Speaking of the hash table

Michel · Post by **Michel** » Tue Dec 11, 2012 2:03 pm

syzygy wrote: Also there are quite precise estimate for the error term pi(x) - (x / log(x)).

Actually the error terms are for pi(x)-li(x) as x/log(x) is only a crude approximation of li(x) (although it is asymptotically correct)..

The bound for the error term is equivalent to the Riemann-Hypothesis.

So you can earn a million dollars by counting primes!

http://www.claymath.org/millennium/

diep · Post by **diep** » Tue Dec 11, 2012 2:44 pm

Michel wrote:
syzygy wrote: Also there are quite precise estimate for the error term pi(x) - (x / log(x)).
Actually the error terms are for pi(x)-li(x) as x/log(x) is only a crude approximation of li(x) (although it is asymptotically correct)..

The bound for the error term is equivalent to the Riemann-Hypothesis.

So you can earn a million dollars by counting primes!

http://www.claymath.org/millennium/

The prizes for factoring RSA has been withdrawn however!
though it was just $20k or so, rsalabs withdrew all that years ago!

The weird thing is that to generate huge primes, which already has a very good running time to prove, see LL, you can get $250k for the next prime over 100k digits.

What's more interesting to society are the 'industry grade primes' however (PRP's).

In that sense math is f'ed up as well as only some weird exceptions you can get some cash for and what's interesting for society you can make no money with at all!

Rein Halbersma · Post by **Rein Halbersma** » Tue Dec 11, 2012 2:58 pm

syzygy wrote:
AlvaroBegue wrote:
diep wrote:Yeah it's unlikely it's collissions as with 64 bits only 1 in a 200 billion lookups should be a collission.
I don't know what that number means. The probability of finding a collision after you have added N different positions is a function that increases with N (of course). The value of 0.5 is reached when N is about 5.1e9 (5.1 American billions).
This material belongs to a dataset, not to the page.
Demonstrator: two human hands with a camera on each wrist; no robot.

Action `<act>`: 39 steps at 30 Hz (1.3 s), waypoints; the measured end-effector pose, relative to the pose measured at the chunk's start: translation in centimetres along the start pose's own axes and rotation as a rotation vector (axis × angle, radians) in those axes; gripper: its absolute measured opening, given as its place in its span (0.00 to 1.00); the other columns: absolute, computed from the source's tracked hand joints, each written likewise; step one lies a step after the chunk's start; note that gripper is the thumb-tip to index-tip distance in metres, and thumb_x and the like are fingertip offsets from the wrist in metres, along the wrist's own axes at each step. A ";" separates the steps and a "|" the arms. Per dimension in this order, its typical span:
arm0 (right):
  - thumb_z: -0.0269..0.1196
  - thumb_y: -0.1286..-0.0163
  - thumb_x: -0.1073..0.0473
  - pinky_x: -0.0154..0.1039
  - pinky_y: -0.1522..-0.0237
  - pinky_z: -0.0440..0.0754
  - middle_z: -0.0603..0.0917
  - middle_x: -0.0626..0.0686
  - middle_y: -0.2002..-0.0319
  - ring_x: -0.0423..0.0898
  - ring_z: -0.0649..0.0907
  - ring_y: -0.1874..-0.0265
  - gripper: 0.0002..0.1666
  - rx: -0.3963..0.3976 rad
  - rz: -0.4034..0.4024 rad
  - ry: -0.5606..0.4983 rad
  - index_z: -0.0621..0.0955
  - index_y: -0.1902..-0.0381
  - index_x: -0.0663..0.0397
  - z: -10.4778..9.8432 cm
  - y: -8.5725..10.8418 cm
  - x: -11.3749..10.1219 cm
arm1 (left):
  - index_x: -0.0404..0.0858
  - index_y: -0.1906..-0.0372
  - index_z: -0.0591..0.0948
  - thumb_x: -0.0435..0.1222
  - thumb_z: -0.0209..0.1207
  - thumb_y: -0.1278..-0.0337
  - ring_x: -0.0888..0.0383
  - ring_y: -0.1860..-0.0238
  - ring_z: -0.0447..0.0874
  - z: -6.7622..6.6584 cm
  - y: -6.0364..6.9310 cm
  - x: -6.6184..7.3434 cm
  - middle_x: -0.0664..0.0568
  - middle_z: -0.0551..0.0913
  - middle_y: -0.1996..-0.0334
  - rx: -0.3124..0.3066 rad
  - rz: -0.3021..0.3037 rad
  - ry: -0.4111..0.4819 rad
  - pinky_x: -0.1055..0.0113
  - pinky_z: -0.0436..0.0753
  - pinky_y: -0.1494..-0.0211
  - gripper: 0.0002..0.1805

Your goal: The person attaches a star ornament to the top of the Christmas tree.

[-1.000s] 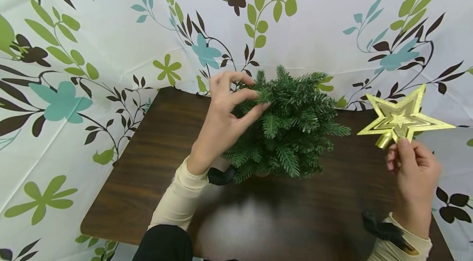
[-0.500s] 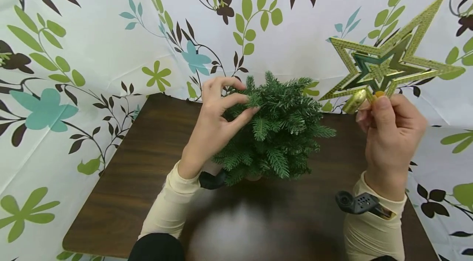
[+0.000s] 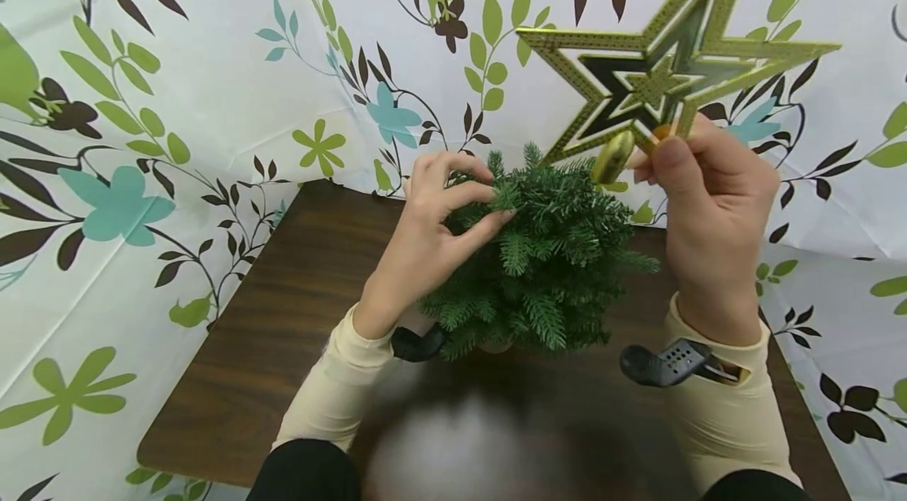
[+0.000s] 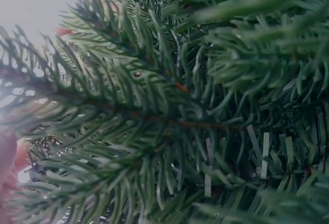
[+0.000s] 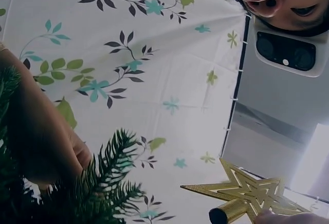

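Observation:
A small green artificial tree (image 3: pixel 546 265) stands on the brown table. At its upper left the left hand (image 3: pixel 432 237) pinches a sprig between thumb and fingers; green branches (image 4: pixel 169 121) fill the left wrist view. Above the tree's right side, the right hand (image 3: pixel 716 209) holds a gold star (image 3: pixel 659 83) by its lower part, thumb in front. The star's short gold tube (image 3: pixel 613 157) points down and left, apart from the branches. The right wrist view shows the star (image 5: pixel 252 190) beside branch tips, with the tube's dark open end facing left.
The dark wooden table (image 3: pixel 269 328) extends left, right and in front of the tree. Behind and beside it hangs a white patterned cloth (image 3: pixel 234 83) with leaves and birds. Part of a person's head and a white device (image 5: pixel 285 52) show in the right wrist view.
My right hand has carried the star leftward and up from the far right to above the tree's right side. The left hand keeps its pinch on the sprig.

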State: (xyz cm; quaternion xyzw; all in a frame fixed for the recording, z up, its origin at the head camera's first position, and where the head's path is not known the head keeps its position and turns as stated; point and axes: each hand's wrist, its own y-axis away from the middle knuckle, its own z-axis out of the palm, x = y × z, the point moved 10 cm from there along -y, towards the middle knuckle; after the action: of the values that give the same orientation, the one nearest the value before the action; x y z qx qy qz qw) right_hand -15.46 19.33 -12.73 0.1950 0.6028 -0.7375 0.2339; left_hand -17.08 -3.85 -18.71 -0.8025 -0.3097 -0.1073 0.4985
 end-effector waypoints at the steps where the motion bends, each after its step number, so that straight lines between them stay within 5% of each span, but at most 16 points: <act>1: 0.70 0.29 0.61 0.33 0.62 0.77 0.86 0.53 0.74 0.44 0.81 0.71 0.20 -0.026 0.001 0.001 0.83 0.71 0.77 0.6 -0.2 0.1 | 0.39 0.63 0.88 0.37 0.71 0.36 0.45 0.34 0.65 0.0 0.0 0.0 0.47 0.79 0.46 0.002 -0.001 0.000 0.45 0.62 0.26 0.05; 7: 0.69 0.28 0.58 0.34 0.59 0.74 0.85 0.52 0.67 0.46 0.78 0.64 0.18 -0.192 -0.011 -0.008 0.85 0.67 0.73 4.3 -0.4 0.3 | 0.39 0.61 0.89 0.37 0.71 0.36 0.44 0.33 0.63 0.0 0.0 -0.2 0.44 0.78 0.44 0.001 -0.015 -0.008 0.45 0.63 0.26 0.05; 13: 0.63 0.26 0.46 0.35 0.59 0.72 0.80 0.42 0.63 0.43 0.75 0.63 0.29 -0.356 0.007 0.204 0.86 0.63 0.73 7.4 0.5 1.0 | 0.40 0.57 0.90 0.38 0.71 0.37 0.42 0.33 0.61 0.4 0.4 -0.8 0.41 0.75 0.40 -0.013 -0.060 -0.018 0.42 0.63 0.28 0.07; 27: 0.64 0.24 0.56 0.34 0.60 0.69 0.78 0.41 0.61 0.40 0.73 0.64 0.16 -0.460 0.026 0.458 0.87 0.64 0.65 7.7 0.8 1.7 | 0.45 0.53 0.90 0.40 0.72 0.37 0.42 0.39 0.63 0.1 -0.4 0.1 0.42 0.77 0.40 -0.012 0.025 -0.074 0.42 0.61 0.33 0.10; 33: 0.66 0.26 0.61 0.35 0.53 0.69 0.81 0.50 0.60 0.41 0.73 0.58 0.09 -0.502 -0.017 0.518 0.87 0.64 0.62 8.2 0.8 1.7 | 0.45 0.51 0.91 0.39 0.71 0.36 0.44 0.43 0.61 0.0 -0.5 -0.1 0.43 0.76 0.44 -0.036 0.018 -0.055 0.46 0.59 0.39 0.10; 39: 0.58 0.22 0.41 0.40 0.45 0.63 0.83 0.57 0.60 0.46 0.76 0.57 0.26 -0.554 -0.128 0.577 0.85 0.65 0.58 8.4 1.5 1.4 | 0.45 0.51 0.90 0.37 0.71 0.37 0.48 0.40 0.67 0.1 -0.2 -0.2 0.47 0.81 0.42 -0.046 0.043 -0.013 0.48 0.58 0.36 0.10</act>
State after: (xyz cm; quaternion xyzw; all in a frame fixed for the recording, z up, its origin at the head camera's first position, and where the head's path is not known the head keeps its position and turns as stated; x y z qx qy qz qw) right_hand -15.81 10.68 -13.03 0.2858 0.8307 -0.4749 0.0524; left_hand -17.38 -3.81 -18.66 -0.8209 -0.2933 -0.0985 0.4800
See http://en.wikipedia.org/wiki/Birthday_p ... lity_table for details.
The Birthday paradox is not very relevant here. Because multiple positions hash to the same bucket, not all previously searched entries are present in the hash table. So even if two positions in the search tree collide, this does not mean there is a hash collision.

With a 2GB hash table, 16 bytes per position (i.e. 2^27 buckets), bucket size of 4 = 2^2, hash key of 64 bits, the probability of a collision per node is 1 in 2 ^ (64 - 29) = 34.3 billion nodes. With slighly different parameters you get even closer to Vincent's number. The assumption here is that the hash table is filled, which is completely reasonable if we are looking at billions of probes. (But if it is only partially full, there is of course even less chance of a collision.)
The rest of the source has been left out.